Gözlerini sinirle kıstı. "Seninde göğüslerin 90 gibi duruyor ama belli ki 80'miş."

Hiç aldırmadan omuz silktim. "85 B giyiyorum. Tutturamadın!"

Hayretle aralanan dudakları tek kelime edemeden kapandı ve sadece "Pes sana!" dedi. "Cidden pes!"

Herhalde pısıp kafasına çanta falan yapıştırmamı beklemişti.

Yanan elime kısa bir an göz atıp yeniden ona döndüm. "Okancığım dersin kaçta bitecek?"

"Bitmeyecek Devinciğim! Defolup gider misin?"

Sırtımdaki çantayı düzeltip kolumdaki saate göz attım. "Tamam bugünlük seni serbest bırakacağım." dedim.

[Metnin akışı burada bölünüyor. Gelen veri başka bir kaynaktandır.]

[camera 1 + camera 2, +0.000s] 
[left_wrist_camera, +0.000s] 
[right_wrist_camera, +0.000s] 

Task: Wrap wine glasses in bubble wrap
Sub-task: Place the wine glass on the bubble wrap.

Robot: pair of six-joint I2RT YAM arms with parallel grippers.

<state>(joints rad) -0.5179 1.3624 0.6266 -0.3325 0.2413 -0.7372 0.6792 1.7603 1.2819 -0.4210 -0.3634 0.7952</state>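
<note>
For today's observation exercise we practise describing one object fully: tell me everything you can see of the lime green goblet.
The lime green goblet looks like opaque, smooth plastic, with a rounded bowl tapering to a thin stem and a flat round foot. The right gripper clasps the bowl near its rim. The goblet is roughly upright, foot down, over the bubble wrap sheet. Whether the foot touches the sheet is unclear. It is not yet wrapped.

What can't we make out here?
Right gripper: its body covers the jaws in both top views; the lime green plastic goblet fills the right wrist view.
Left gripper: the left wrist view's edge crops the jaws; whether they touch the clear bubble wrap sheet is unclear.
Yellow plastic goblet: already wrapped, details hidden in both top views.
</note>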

Elimdeki acı her geçen saniye daha da artıyordu ve katlanılmaz oluyordu. "Yarın yine görüşürüz. Olur mu?"

"Olmaz!" dedi aksi bir sesle. Ona aldırmadan öne doğru uzandım ve omzundan destek alarak yanağına bir öpücük bıraktım. "Tamam o zaman, yarın görüşürüz."

Hızlıca geri çekildiğimde şaşkınlıkla bana bakakalmıştı. Öylece kalışına aldırmadan ona el salladım ve mimarlık fakültesinden acele adımlarla çıktım.

Soğuk hava bedenime çarptığında ise olduğum yerde birkaç kez zıplayıp iki fakülte ilerideki Tıp'a doğru koşmaya başladım.

"Yandım, yemin ederim yandım bittim!"